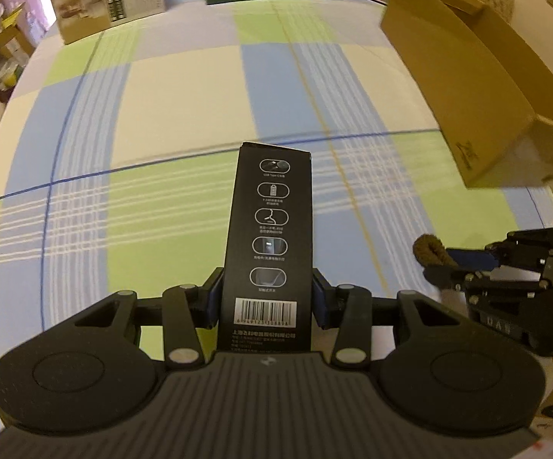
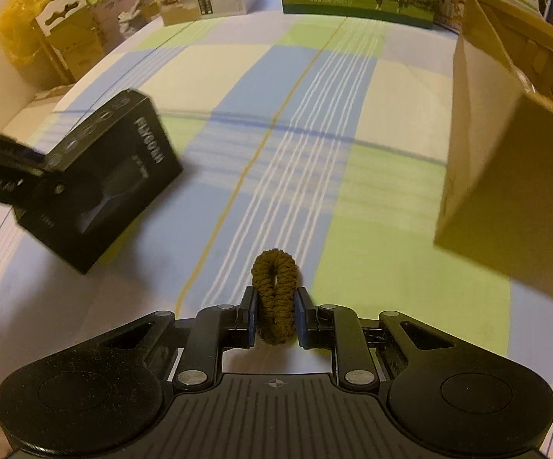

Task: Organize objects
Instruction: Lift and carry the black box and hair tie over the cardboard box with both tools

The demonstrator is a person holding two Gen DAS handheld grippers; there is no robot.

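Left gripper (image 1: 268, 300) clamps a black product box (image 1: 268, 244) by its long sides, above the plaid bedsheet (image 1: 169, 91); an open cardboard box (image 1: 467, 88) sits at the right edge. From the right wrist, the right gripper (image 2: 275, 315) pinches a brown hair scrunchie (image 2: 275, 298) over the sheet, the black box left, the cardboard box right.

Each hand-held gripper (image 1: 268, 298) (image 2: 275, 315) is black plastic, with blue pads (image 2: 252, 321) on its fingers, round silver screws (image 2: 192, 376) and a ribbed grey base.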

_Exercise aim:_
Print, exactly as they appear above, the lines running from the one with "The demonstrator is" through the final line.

_Your response:_
The demonstrator is a person holding two Gen DAS handheld grippers; there is no robot.

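Left gripper (image 1: 268, 300) clamps a black product box (image 1: 268, 244) by its long sides, above the plaid bedsheet (image 1: 169, 91); an open cardboard box (image 1: 467, 88) sits at the right edge. From the right wrist, the right gripper (image 2: 275, 315) pinches a brown hair scrunchie (image 2: 275, 298) over the sheet, the black box left, the cardboard box right.

Each hand-held gripper (image 1: 268, 298) (image 2: 275, 315) is black plastic, with blue pads (image 2: 252, 321) on its fingers, round silver screws (image 2: 192, 376) and a ribbed grey base.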

This exercise requires no further work.